- TASK TO CARRY OUT: Return the listing that follows, word for word.

- DATA SEGMENT:
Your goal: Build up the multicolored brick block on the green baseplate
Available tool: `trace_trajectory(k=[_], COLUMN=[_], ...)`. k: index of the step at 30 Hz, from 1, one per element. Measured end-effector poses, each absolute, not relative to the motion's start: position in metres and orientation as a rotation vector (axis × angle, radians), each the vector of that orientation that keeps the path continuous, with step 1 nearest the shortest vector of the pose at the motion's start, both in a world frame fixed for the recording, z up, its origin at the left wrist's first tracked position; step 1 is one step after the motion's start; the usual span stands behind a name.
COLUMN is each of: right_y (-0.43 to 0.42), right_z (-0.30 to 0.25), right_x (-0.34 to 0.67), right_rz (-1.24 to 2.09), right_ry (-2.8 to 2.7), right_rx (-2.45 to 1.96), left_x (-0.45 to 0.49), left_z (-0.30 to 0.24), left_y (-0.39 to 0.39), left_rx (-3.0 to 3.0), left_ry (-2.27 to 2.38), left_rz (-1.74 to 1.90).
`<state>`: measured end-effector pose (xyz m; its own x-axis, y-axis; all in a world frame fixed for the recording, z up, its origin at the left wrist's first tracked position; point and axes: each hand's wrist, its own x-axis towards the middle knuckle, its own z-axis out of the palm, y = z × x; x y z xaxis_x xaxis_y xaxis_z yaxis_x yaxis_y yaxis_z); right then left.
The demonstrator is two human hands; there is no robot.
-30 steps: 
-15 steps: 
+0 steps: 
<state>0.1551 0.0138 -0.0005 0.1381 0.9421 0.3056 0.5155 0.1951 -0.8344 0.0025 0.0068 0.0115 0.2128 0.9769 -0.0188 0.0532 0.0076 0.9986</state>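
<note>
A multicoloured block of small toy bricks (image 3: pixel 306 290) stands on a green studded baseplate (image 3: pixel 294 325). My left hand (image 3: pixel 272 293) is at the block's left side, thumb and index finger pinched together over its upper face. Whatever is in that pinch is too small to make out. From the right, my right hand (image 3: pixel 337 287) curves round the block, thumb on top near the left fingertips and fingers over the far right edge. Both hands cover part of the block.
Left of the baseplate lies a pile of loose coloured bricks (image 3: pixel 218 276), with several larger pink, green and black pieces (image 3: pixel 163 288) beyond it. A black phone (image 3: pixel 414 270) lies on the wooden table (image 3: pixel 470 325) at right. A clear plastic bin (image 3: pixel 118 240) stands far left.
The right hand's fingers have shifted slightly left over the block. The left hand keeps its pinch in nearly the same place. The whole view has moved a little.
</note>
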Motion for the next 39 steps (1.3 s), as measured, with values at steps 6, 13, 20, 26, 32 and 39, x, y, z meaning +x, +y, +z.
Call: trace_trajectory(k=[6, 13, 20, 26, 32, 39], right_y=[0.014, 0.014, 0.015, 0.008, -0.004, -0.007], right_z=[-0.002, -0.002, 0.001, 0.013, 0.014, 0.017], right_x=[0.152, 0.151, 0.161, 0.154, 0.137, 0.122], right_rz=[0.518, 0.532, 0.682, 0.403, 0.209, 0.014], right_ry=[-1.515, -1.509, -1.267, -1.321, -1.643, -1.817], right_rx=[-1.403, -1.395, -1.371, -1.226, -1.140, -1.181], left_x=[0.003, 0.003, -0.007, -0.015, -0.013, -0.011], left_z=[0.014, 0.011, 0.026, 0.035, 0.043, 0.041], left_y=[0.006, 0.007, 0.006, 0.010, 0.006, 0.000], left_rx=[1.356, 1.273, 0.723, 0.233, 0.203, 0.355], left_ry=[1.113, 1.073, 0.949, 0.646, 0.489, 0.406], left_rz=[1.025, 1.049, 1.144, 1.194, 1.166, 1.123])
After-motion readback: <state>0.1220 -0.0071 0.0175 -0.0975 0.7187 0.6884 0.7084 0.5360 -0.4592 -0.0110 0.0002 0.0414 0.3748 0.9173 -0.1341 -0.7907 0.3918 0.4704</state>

- RESULT BELOW:
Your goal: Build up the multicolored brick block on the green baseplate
Available tool: `trace_trajectory(k=[_], COLUMN=[_], ...)`. k: index of the step at 30 Hz, from 1, one per element. Measured end-effector poses, each absolute, not relative to the motion's start: position in metres and orientation as a rotation vector (axis × angle, radians), each the vector of that orientation that keeps the path continuous, with step 1 nearest the shortest vector of the pose at the motion's start, both in a world frame fixed for the recording, z up, its origin at the left wrist's first tracked position; step 1 is one step after the motion's start; the usual span stands behind a name.
COLUMN is each of: right_y (-0.43 to 0.42), right_z (-0.30 to 0.25), right_x (-0.34 to 0.67), right_rz (-1.24 to 2.09), right_ry (-2.8 to 2.7), right_rx (-2.45 to 1.96), left_x (-0.45 to 0.49), left_z (-0.30 to 0.24), left_y (-0.39 to 0.39), left_rx (-3.0 to 3.0), left_ry (-2.27 to 2.38), left_rz (-1.74 to 1.90).
`<state>`: measured end-effector pose (xyz m; its own x-axis, y-axis; all in a world frame fixed for the recording, z up, its origin at the left wrist's first tracked position; point and axes: each hand's wrist, its own x-axis towards the middle knuckle, its own z-axis out of the palm, y = z × x; x y z xaxis_x xaxis_y xaxis_z yaxis_x yaxis_y yaxis_z); right then left.
The demonstrator is two human hands; there is no robot.
-30 steps: 
-15 steps: 
+0 steps: 
<state>0.1551 0.0138 -0.0005 0.1381 0.9421 0.3056 0.5155 0.1951 -0.8344 0.0025 0.0068 0.0115 0.2128 0.9769 -0.0188 0.0532 0.0076 0.9986</state>
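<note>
A multicoloured block of small toy bricks (image 3: pixel 306 290) stands on a green studded baseplate (image 3: pixel 294 325). My left hand (image 3: pixel 272 293) is at the block's left side, thumb and index finger pinched together over its upper face. Whatever is in that pinch is too small to make out. From the right, my right hand (image 3: pixel 337 287) curves round the block, thumb on top near the left fingertips and fingers over the far right edge. Both hands cover part of the block.
Left of the baseplate lies a pile of loose coloured bricks (image 3: pixel 218 276), with several larger pink, green and black pieces (image 3: pixel 163 288) beyond it. A black phone (image 3: pixel 414 270) lies on the wooden table (image 3: pixel 470 325) at right. A clear plastic bin (image 3: pixel 118 240) stands far left.
The right hand's fingers have shifted slightly left over the block. The left hand keeps its pinch in nearly the same place. The whole view has moved a little.
</note>
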Motion for the next 39 steps (1.3 s), as measured, with values at steps 6, 13, 20, 26, 32 and 39, x, y, z meaning +x, +y, +z.
Call: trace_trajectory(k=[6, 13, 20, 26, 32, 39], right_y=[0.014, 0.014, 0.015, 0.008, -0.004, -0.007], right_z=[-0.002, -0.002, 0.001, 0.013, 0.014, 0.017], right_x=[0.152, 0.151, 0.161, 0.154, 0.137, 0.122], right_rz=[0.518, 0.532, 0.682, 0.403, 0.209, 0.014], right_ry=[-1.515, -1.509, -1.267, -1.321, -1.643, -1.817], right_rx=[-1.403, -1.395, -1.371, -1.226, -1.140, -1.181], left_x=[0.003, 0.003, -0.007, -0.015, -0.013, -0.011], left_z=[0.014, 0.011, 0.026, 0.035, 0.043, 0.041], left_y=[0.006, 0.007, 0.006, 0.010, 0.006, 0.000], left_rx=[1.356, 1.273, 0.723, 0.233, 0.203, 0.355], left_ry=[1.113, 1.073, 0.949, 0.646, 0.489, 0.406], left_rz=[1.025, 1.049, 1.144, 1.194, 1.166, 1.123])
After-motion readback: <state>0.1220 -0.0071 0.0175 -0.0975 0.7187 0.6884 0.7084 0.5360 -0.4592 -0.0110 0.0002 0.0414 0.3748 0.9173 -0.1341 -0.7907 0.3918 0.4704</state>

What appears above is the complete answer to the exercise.